(Problem to work on): With every line kept intact, print the entries that appear below.

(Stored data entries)
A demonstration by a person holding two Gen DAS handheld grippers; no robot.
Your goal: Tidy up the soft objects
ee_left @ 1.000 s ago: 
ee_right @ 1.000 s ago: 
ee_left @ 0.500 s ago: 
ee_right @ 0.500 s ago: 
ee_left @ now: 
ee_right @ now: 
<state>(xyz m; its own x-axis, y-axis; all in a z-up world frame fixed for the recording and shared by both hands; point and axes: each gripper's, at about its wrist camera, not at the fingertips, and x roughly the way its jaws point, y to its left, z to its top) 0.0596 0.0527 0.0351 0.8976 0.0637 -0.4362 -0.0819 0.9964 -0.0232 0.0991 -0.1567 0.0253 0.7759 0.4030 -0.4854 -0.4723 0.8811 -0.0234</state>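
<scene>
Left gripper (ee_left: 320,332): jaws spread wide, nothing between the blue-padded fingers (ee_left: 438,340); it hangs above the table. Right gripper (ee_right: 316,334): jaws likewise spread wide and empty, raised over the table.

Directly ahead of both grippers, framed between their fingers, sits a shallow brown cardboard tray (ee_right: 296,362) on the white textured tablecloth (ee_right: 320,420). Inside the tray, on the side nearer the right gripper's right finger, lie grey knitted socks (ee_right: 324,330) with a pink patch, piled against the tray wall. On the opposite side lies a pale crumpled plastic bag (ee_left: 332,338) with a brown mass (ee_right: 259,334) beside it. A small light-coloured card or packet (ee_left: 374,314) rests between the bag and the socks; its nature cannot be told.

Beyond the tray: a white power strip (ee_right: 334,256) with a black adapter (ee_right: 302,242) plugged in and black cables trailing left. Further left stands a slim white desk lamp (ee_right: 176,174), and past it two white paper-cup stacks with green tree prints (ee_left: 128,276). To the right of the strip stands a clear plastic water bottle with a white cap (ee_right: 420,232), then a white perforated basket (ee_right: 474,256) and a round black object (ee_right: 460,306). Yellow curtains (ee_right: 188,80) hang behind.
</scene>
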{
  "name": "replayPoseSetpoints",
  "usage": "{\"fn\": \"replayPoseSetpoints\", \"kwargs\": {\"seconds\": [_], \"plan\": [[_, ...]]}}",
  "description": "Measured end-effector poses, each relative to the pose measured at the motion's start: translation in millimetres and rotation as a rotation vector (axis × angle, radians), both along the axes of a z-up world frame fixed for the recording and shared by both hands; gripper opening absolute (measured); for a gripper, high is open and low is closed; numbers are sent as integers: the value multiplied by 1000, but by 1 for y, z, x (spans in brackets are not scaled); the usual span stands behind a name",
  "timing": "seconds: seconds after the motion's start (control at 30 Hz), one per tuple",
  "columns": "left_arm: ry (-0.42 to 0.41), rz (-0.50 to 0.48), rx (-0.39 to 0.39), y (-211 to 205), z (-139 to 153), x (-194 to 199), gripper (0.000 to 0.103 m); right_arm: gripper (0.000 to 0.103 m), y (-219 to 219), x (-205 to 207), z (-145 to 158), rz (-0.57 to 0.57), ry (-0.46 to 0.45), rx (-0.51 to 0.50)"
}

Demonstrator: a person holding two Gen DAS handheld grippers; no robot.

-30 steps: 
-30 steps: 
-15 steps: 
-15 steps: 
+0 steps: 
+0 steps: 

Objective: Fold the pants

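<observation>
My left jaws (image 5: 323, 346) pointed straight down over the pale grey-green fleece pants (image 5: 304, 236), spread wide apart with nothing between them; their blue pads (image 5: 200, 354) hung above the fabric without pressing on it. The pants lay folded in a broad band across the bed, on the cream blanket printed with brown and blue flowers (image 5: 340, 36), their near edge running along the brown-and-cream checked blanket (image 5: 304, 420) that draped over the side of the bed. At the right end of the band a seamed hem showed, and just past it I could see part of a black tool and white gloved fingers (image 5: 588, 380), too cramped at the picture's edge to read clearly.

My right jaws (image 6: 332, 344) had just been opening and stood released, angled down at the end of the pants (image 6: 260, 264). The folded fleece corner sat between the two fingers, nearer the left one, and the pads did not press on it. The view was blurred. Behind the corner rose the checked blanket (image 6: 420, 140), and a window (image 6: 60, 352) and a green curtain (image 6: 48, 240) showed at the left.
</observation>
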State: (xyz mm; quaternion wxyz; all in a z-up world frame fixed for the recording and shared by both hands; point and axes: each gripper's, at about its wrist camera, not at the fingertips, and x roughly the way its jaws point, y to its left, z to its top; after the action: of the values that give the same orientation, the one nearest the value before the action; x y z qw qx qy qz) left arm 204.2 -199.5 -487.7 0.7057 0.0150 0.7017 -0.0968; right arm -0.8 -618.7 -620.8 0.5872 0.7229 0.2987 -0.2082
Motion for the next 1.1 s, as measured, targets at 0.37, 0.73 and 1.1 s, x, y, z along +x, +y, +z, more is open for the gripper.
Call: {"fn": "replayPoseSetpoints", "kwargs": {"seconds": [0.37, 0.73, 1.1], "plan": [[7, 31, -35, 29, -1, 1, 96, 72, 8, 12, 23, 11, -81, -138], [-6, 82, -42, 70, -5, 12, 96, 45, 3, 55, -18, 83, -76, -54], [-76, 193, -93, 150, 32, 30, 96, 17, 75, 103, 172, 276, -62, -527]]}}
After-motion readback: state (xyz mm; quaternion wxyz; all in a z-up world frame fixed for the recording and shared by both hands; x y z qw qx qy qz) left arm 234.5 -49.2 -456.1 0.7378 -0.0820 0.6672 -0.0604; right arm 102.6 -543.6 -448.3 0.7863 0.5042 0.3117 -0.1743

(Response):
A demonstration by a person holding two Gen DAS handheld grippers; no robot.
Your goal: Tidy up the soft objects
ee_left @ 1.000 s ago: 
ee_right @ 1.000 s ago: 
ee_left @ 0.500 s ago: 
ee_right @ 0.500 s ago: 
ee_left @ now: 
ee_right @ now: 
<state>(xyz m; its own x-axis, y-axis; all in a z-up world frame fixed for the recording and shared by both hands; point and axes: each gripper's, at about its wrist camera, not at the fingertips, and x roughly the way its jaws point, y to its left, z to its top) 0.0596 0.0527 0.0351 0.8976 0.0637 -0.4362 -0.0819 0.9964 -0.0232 0.0991 -0.1567 0.0253 0.7759 0.4030 -0.4854 -0.4723 0.8811 -0.0234</state>
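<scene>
Left gripper (ee_left: 320,332): jaws spread wide, nothing between the blue-padded fingers (ee_left: 438,340); it hangs above the table. Right gripper (ee_right: 316,334): jaws likewise spread wide and empty, raised over the table.

Directly ahead of both grippers, framed between their fingers, sits a shallow brown cardboard tray (ee_right: 296,362) on the white textured tablecloth (ee_right: 320,420). Inside the tray, on the side nearer the right gripper's right finger, lie grey knitted socks (ee_right: 324,330) with a pink patch, piled against the tray wall. On the opposite side lies a pale crumpled plastic bag (ee_left: 332,338) with a brown mass (ee_right: 259,334) beside it. A small light-coloured card or packet (ee_left: 374,314) rests between the bag and the socks; its nature cannot be told.

Beyond the tray: a white power strip (ee_right: 334,256) with a black adapter (ee_right: 302,242) plugged in and black cables trailing left. Further left stands a slim white desk lamp (ee_right: 176,174), and past it two white paper-cup stacks with green tree prints (ee_left: 128,276). To the right of the strip stands a clear plastic water bottle with a white cap (ee_right: 420,232), then a white perforated basket (ee_right: 474,256) and a round black object (ee_right: 460,306). Yellow curtains (ee_right: 188,80) hang behind.
</scene>
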{
  "name": "replayPoseSetpoints",
  "usage": "{\"fn\": \"replayPoseSetpoints\", \"kwargs\": {\"seconds\": [_], \"plan\": [[_, ...]]}}",
  "description": "Measured end-effector poses, each relative to the pose measured at the motion's start: translation in millimetres and rotation as a rotation vector (axis × angle, radians), both along the axes of a z-up world frame fixed for the recording and shared by both hands; gripper opening absolute (measured); for a gripper, high is open and low is closed; numbers are sent as integers: the value multiplied by 1000, but by 1 for y, z, x (spans in brackets are not scaled); the usual span stands behind a name",
  "timing": "seconds: seconds after the motion's start (control at 30 Hz), one per tuple",
  "columns": "left_arm: ry (-0.42 to 0.41), rz (-0.50 to 0.48), rx (-0.39 to 0.39), y (-211 to 205), z (-139 to 153), x (-194 to 199), gripper (0.000 to 0.103 m); right_arm: gripper (0.000 to 0.103 m), y (-219 to 219), x (-205 to 207), z (-145 to 158), rz (-0.57 to 0.57), ry (-0.46 to 0.45), rx (-0.51 to 0.50)"
}

Demonstrator: a person holding two Gen DAS handheld grippers; no robot.

-30 steps: 
-30 steps: 
-15 steps: 
-15 steps: 
+0 steps: 
+0 steps: 

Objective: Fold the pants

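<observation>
My left jaws (image 5: 323, 346) pointed straight down over the pale grey-green fleece pants (image 5: 304, 236), spread wide apart with nothing between them; their blue pads (image 5: 200, 354) hung above the fabric without pressing on it. The pants lay folded in a broad band across the bed, on the cream blanket printed with brown and blue flowers (image 5: 340, 36), their near edge running along the brown-and-cream checked blanket (image 5: 304, 420) that draped over the side of the bed. At the right end of the band a seamed hem showed, and just past it I could see part of a black tool and white gloved fingers (image 5: 588, 380), too cramped at the picture's edge to read clearly.

My right jaws (image 6: 332, 344) had just been opening and stood released, angled down at the end of the pants (image 6: 260, 264). The folded fleece corner sat between the two fingers, nearer the left one, and the pads did not press on it. The view was blurred. Behind the corner rose the checked blanket (image 6: 420, 140), and a window (image 6: 60, 352) and a green curtain (image 6: 48, 240) showed at the left.
</observation>
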State: (xyz mm; quaternion wxyz; all in a z-up world frame fixed for the recording and shared by both hands; point and axes: each gripper's, at about its wrist camera, not at the fingertips, and x roughly the way its jaws point, y to its left, z to its top; after the action: of the values that give the same orientation, the one nearest the value before the action; x y z qw qx qy qz) left arm 204.2 -199.5 -487.7 0.7057 0.0150 0.7017 -0.0968; right arm -0.8 -618.7 -620.8 0.5872 0.7229 0.2987 -0.2082
Motion for the next 1.1 s, as measured, targets at 0.37, 0.73 and 1.1 s, x, y, z along +x, +y, +z, more is open for the gripper.
Call: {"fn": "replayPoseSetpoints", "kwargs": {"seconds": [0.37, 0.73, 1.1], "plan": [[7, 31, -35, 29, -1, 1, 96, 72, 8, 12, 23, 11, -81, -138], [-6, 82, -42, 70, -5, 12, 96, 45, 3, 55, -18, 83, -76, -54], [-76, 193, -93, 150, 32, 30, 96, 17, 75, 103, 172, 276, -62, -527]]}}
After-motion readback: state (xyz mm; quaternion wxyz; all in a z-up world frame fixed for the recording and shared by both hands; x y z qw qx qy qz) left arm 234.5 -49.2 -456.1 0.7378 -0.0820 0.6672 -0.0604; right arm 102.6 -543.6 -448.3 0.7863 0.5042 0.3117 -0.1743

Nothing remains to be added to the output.